Launching Advanced Alternative Payment Models and Promoting Their Provider Bonuses
CMMI is also actively working to advance another current priority for CMS: designing model tests that promote physician participation in Advanced Alternative Payment Models (A-APM). Under the Medicare Quality Payment Program, providers participating in an A-APM are rewarded with a 5% Part B payment bonus, among other advantages. As might be expected, providers are clamoring for CMMI to create more model tests that meet statutory criteria for an A-APM so that they might participate.
CMMI appears willing to meet the demand for more A-APM opportunities. For example, in its proposal to scale back the CJR rule, CMS created an administrative mechanism to allow more physicians affiliated with a CJR participant to earn A-APM credit. In addition, CMS has solicited comments and is considering how it could use CMMI’s waiver and model test authority to give providers A-APM credit for A-APM payments made in Medicare Advantage. The federal government has also begun publicly responding to A-APM suggestions submitted through its Physician-Focused Payment Model Technical Advisory Committee. Secretary Price rejected two but favorably commented on an episode-based payment model submitted by the American College of Surgeons, and asked CMS to continue work on the project.
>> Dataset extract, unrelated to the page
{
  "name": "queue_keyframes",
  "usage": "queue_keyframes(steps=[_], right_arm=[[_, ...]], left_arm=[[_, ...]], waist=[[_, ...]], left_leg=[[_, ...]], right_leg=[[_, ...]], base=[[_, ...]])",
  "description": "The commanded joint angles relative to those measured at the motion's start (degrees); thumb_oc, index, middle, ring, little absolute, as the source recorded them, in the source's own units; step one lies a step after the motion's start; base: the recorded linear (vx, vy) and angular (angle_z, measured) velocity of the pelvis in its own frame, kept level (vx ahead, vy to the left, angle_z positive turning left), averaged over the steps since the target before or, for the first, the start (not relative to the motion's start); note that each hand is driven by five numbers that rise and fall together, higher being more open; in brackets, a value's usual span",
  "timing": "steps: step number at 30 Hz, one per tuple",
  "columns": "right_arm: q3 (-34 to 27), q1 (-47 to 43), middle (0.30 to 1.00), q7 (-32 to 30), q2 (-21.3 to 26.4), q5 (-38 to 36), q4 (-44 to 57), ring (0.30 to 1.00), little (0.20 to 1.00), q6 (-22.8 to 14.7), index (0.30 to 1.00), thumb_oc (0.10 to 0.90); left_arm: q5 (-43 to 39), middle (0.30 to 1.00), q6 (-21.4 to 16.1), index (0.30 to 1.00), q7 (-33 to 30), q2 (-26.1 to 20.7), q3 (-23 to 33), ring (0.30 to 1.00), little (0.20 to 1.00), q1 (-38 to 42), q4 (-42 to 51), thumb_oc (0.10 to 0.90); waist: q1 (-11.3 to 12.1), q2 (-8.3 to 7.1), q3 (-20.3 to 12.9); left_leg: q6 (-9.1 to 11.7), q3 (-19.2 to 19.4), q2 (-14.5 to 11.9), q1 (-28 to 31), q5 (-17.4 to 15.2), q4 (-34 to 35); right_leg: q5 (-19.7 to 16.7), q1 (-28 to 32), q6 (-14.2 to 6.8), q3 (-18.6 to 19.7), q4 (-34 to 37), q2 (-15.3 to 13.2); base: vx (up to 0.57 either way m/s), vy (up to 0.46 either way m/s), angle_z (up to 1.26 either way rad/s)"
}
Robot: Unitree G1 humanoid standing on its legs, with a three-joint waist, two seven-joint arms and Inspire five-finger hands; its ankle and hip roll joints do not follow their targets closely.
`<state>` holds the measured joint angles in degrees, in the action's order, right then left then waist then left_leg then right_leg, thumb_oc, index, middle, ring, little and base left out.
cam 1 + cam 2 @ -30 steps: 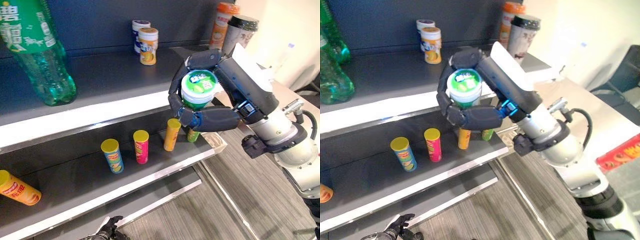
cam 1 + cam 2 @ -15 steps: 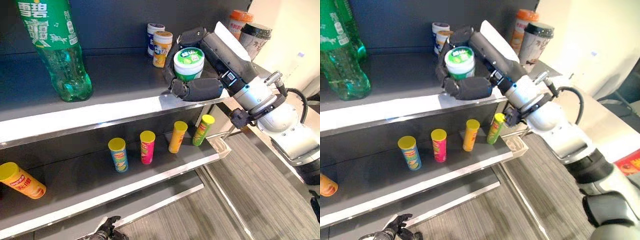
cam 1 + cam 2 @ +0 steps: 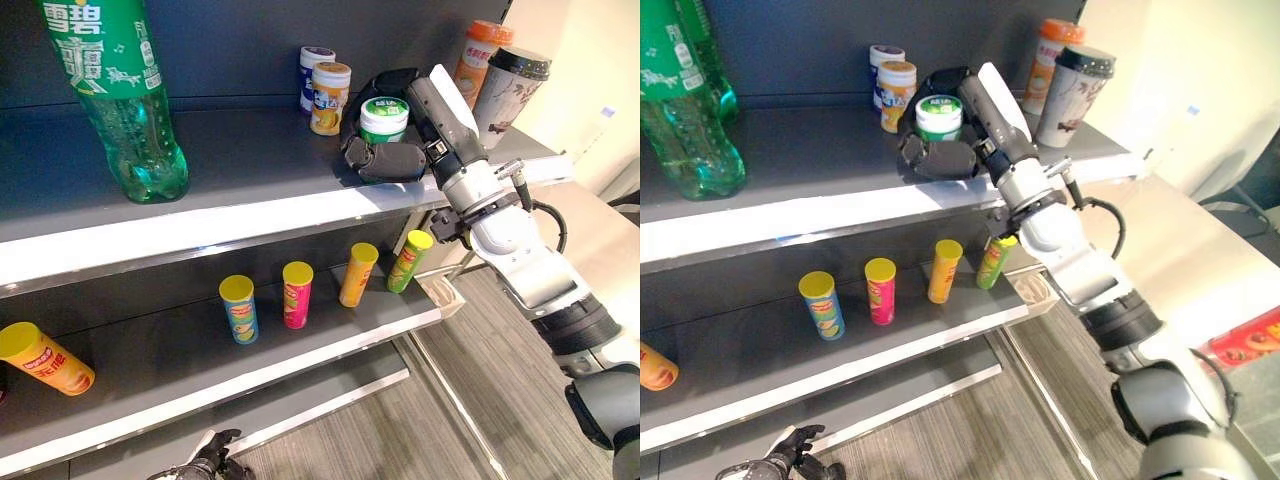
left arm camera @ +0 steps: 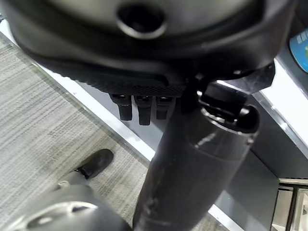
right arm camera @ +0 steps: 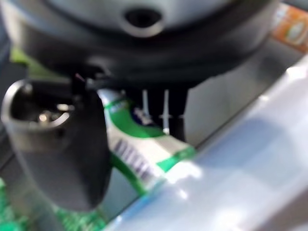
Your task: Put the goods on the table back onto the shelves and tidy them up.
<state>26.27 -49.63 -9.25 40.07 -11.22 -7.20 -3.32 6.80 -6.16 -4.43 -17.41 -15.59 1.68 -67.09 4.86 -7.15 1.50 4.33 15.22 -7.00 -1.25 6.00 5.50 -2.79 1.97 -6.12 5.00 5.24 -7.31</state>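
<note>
A white tub with a green lid (image 3: 384,116) sits upright at the right part of the top shelf (image 3: 230,160), enclosed by my right hand (image 3: 392,160). The fingers curl behind it and the thumb lies across its front. Its green and white label (image 5: 144,161) shows past the thumb in the right wrist view. I cannot tell whether its base touches the shelf. My left hand (image 3: 210,463) hangs low near the floor in front of the shelves, fingers relaxed and holding nothing.
The top shelf also holds a green bottle (image 3: 120,100), two small cans (image 3: 327,92) and two tall cups (image 3: 508,90). Several small tubes (image 3: 296,293) stand on the lower shelf (image 3: 150,390); an orange one (image 3: 40,358) lies at its left. A red pack (image 3: 1252,335) lies on the table (image 3: 1200,265).
My right hand has carried the tub from in front of the shelf edge up and back over the top shelf, close to the small cans. The camera view has shifted a little.
</note>
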Motion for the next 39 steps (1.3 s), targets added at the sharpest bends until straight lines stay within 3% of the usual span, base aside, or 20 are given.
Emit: queue_keyframes(steps=[1,18,35,36,39], right_arm=[[-2.98,-10.99,0.300,-3.42,0.03,3.59,-4.38,0.300,0.300,-0.56,0.300,0.400],[-5.10,-4.83,0.300,-2.28,-3.52,4.95,1.58,0.300,0.300,-1.42,0.300,0.400],[-4.08,-2.88,0.307,-1.78,-6.38,5.75,1.14,0.307,0.307,-1.08,0.307,0.405],[-4.18,-2.82,0.900,-2.04,-6.21,6.15,0.75,0.900,0.900,-0.91,0.900,0.800],[-4.28,-2.82,0.900,-2.07,-5.93,6.51,0.26,0.900,0.900,-0.67,0.900,0.800]], left_arm=[[-0.89,0.900,-1.02,0.900,-1.39,-0.69,-6.13,0.900,0.900,7.04,-4.38,0.800],[0.47,0.900,-0.52,0.900,-1.33,-0.14,-5.68,0.900,0.900,7.15,-4.09,0.800],[0.94,0.900,-0.41,0.900,-1.63,0.21,-5.92,0.900,0.900,7.11,-3.38,0.800],[0.94,0.900,-0.40,0.900,-1.66,0.18,-5.90,0.900,0.900,7.06,-3.27,0.800],[0.90,0.900,-0.44,0.900,-1.65,0.10,-5.89,0.900,0.900,7.09,-3.21,0.800]], waist=[[4.03,3.87,-1.87],[4.02,3.86,-1.75],[4.74,3.93,-1.69],[4.75,3.94,-1.69],[4.76,3.94,-1.72]], left_leg=[[2.54,-2.31,-2.50,2.81,-4.38,-0.50],[2.34,-2.50,-2.38,3.49,-4.75,-0.50],[2.26,-2.76,-2.43,3.74,-4.82,-0.50],[2.26,-2.82,-2.40,3.73,-4.83,-0.50],[2.26,-2.86,-2.40,3.77,-4.82,-0.50]], right_leg=[[2.53,0.99,-5.42,0.12,-2.25,-3.02],[2.74,1.09,-5.38,0.12,-2.55,-3.31],[2.96,1.35,-5.32,-0.34,-2.67,-3.40],[2.98,1.36,-5.33,-0.42,-2.68,-3.40],[3.02,1.41,-5.35,-0.47,-2.75,-3.39]], base=[[0.00,0.000,0.00],[0.00,0.000,0.00],[0.00,0.000,0.00],[0.00,0.000,0.00],[0.00,0.000,0.00]])
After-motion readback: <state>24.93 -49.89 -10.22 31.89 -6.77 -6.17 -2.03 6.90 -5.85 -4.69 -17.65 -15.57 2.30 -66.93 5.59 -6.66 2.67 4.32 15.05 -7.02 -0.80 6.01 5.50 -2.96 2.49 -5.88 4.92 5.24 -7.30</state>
Value-Based Contracting for Drugs
Other activities have signaled an interest at CMMI in addressing the rising costs of prescription drugs by encouraging value-based contracting. When Novartis obtained approval for Kymriah, the first gene therapy available in the United States, the company hinted at a coming value-based payment arrangement with CMS. The agency issued its own press release affirming CMS’s commitment to developing payment models for drugs, announcing forthcoming guidance on submission of other value-based pricing proposals to CMS, and affirming a commitment to use CMMI to “identify and alleviate regulatory barriers in Medicare and Medicaid as may be necessary to test payment and service delivery models that involve value-based payment arrangements.”
More Activity Will Shed Light on CMMI Priorities
There is still considerable ambiguity in the direction CMMI will take in the coming years. More activity from CMMI may further clarify the policy agenda. CMS is expected to release a request for information (RFI) soon to solicit new ideas for program improvements from CMMI. The specific questions asked in that RFI should shine further light on CMMI’s policy priorities and specific goals, particularly in other areas that might be of focus to the current administration, such as model tests in Medicare Advantage or Part D. A recent behavioral health summit hosted by CMMI may also yield ideas for a model test for beneficiaries with behavioral health conditions.
In addition, Patrick Conway, CMMI’s current director, will leave CMS at the end of this week. His successor, once named, will have further opportunity to set CMMI’s objectives for the coming years, and could reshape its portfolio by scaling back current model tests and launching new ones. The cancellation of the EPM and CR models not only serves to reinforce the new CMMI approach favoring voluntary model tests but also frees up budget and staff for new models that might be in the pipeline. CMMI has also cancelled a branch of its Accountable Health Communities model test that saw little public interest, and based on that action might be expected to pare down its portfolio further to free up resources for new initiatives.